Si l’on croit en effet que la république n’est menacée que par le bonapartisme ou le cléricalisme, comme le disent quelques radicaux dans un manifeste qu’ils viennent d’adresser à leurs électeurs, c’est une erreur singulière ; aujourd’hui qu’elle existe et qu’elle n’a plus après tout qu’à se maintenir, elle est encore plus menacée par ceux qui en feraient un système étroit, exclusif, violent, un gouvernement de parti. Elle peut avoir quelquefois la vie difficile au sénat, elle a peut-être la vie trop facile à la chambre des députés, où il arrive assez souvent qu’on ne se refuse rien sous prétexte qu’on est la majorité, et où l’on croit être quitte de tout pour se couvrir d’un semblant de modération en accusant les autres de soulever des conflits. Il ne faut pourtant pas s’y méprendre : s’il y a des difficultés, elles viennent pour le moins autant de la chambre des députés que du sénat, et le budget qui vient d’être discuté et voté en partie dans la seconde chambre, qui a occupé la fin de la session, ce budget pourrait bien, après les vacances, rencontrer plus d’une contradiction trop justifiée. La commission du budget, qui est au travail depuis cinq mois, a pris sa tâche au sérieux, on n’en peut pas douter. Elle a fait son siège en règle : elle a dépouillé des documens, épluché des chiffres, déplacé ou divisé des chapitres, supprimé des crédits, diminué ou augmenté d’autres dépenses, et lorsqu’il s’agit de l’instruction publique, elle n’a fait que répondre à un sentiment universel en donnant à M. Waddington les moyens de perfectionner notre enseignement.

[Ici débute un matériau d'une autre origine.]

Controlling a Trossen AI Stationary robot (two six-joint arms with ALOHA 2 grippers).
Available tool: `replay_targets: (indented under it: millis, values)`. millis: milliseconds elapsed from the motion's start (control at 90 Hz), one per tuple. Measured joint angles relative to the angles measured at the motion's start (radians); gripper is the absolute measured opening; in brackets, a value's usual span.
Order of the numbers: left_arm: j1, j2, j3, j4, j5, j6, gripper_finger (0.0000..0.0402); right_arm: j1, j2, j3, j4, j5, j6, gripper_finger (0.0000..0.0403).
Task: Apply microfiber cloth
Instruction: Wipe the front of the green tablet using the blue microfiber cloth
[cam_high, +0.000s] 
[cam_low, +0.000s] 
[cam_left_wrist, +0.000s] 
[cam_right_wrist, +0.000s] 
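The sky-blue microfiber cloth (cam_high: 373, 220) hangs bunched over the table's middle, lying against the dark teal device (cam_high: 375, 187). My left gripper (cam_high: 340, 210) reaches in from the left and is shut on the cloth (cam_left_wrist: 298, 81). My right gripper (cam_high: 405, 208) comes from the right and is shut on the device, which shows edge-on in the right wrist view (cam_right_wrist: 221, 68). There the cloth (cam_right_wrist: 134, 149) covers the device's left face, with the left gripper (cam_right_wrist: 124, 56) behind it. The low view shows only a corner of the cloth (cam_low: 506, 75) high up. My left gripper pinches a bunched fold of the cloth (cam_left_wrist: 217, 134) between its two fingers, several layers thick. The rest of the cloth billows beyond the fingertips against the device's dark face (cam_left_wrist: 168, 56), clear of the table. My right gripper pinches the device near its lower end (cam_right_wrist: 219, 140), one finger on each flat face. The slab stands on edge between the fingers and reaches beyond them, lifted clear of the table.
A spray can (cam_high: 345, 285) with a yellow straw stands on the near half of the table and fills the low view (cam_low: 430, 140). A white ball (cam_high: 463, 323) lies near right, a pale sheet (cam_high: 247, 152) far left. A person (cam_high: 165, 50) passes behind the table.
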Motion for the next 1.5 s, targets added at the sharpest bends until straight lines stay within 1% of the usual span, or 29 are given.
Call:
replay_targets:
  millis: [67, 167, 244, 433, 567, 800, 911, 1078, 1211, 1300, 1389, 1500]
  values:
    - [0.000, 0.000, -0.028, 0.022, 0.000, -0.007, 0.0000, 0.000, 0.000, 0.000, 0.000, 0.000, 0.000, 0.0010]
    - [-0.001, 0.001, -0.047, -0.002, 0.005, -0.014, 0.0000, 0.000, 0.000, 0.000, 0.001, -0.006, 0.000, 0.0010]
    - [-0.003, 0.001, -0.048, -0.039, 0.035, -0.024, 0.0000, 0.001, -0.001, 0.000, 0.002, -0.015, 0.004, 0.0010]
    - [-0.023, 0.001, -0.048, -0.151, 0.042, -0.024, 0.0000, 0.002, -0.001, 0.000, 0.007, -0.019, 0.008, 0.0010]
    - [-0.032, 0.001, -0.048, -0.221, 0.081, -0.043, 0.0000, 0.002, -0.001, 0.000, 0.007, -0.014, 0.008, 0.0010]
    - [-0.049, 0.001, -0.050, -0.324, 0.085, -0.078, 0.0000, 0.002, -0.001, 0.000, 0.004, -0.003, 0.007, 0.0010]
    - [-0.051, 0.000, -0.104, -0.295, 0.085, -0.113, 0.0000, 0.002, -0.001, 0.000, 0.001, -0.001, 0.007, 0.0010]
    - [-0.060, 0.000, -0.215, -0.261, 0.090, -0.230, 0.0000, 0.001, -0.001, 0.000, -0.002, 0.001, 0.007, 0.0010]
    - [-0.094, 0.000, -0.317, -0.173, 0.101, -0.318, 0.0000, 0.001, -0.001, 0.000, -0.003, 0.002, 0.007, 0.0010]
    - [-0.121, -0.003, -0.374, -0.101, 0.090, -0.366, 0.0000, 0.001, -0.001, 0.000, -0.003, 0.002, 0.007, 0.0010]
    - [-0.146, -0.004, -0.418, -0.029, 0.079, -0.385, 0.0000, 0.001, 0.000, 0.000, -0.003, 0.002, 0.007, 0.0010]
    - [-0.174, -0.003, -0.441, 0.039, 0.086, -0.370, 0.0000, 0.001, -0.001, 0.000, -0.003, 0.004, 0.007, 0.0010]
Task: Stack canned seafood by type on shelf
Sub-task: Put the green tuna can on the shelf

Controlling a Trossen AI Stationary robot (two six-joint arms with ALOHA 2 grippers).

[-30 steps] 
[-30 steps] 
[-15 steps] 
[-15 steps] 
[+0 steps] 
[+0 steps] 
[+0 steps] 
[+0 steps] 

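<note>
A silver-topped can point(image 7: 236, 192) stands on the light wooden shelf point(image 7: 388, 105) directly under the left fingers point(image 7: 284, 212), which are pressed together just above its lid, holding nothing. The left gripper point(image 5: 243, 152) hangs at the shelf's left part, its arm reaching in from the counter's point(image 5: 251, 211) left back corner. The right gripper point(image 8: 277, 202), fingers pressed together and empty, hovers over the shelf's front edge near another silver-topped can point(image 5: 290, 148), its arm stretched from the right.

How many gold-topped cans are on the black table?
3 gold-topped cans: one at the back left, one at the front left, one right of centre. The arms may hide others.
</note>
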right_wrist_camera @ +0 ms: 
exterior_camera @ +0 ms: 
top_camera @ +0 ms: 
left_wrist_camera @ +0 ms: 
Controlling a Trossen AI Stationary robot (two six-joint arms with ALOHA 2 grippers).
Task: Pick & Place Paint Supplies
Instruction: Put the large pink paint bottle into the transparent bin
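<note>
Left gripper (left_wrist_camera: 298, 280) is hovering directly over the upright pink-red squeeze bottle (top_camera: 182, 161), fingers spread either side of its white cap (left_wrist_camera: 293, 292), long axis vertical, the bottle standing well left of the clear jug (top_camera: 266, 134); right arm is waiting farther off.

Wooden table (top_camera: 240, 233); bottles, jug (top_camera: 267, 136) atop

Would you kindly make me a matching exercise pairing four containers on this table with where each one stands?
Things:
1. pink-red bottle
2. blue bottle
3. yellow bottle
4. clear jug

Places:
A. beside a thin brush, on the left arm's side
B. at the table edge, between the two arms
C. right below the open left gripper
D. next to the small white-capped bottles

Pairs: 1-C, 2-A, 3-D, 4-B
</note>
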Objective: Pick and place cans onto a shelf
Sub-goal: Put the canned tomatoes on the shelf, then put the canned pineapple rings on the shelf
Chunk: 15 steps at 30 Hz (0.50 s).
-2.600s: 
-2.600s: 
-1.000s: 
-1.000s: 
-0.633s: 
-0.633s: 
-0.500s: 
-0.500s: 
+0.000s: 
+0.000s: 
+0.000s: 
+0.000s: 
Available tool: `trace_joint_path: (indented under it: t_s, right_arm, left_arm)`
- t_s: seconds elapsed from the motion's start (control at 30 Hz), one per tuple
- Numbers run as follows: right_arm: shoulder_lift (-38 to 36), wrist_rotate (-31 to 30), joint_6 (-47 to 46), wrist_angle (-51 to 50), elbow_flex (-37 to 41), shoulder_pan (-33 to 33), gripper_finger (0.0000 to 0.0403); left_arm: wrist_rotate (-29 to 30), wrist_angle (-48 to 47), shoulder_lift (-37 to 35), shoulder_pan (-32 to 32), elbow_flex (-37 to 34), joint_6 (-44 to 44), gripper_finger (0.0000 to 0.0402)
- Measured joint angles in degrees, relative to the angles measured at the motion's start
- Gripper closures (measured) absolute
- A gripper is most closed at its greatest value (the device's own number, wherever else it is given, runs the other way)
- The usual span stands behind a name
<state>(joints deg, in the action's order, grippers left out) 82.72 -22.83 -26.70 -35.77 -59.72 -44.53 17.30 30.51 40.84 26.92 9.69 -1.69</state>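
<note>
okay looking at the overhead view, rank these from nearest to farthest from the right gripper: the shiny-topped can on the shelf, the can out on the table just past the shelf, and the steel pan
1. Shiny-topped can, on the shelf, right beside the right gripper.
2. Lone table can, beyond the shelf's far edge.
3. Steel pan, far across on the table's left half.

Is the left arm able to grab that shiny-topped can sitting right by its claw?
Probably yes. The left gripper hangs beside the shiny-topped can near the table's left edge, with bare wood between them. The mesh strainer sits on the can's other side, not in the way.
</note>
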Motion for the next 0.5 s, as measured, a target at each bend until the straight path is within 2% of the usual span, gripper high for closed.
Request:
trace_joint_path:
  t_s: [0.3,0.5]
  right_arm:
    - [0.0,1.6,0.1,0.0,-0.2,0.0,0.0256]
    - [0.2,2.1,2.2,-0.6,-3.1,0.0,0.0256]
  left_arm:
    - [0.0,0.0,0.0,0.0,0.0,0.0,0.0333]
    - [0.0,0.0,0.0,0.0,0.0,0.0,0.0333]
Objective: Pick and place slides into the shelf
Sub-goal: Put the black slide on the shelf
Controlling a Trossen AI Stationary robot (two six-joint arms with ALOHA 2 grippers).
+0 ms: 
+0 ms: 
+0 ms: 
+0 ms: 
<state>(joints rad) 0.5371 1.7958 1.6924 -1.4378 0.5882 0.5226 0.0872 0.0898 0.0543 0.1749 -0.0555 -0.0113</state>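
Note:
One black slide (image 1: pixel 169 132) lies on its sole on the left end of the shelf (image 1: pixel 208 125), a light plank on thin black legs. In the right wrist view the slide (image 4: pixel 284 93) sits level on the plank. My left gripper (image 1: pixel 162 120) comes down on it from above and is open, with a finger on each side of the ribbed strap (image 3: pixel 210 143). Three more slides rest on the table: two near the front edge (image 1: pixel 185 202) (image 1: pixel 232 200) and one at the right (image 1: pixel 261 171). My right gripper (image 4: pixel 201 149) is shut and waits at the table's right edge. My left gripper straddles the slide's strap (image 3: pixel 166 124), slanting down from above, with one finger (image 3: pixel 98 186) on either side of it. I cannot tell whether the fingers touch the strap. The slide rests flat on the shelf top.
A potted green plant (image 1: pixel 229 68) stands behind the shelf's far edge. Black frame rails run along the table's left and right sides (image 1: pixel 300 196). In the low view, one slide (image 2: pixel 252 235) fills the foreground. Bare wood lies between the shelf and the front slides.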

Quant au budget de la guerre, qui paraît être l’œuvre de prédilection, l’œuvre de maître de la commission et surtout de son impétueux rapporteur, M. Langlois, c’est une autre question. Nulle part peut-être n’éclate avec plus d’ingénuité redoutable l’esprit que porte dans les affaires une majorité aussi inexpérimentée que passionnée.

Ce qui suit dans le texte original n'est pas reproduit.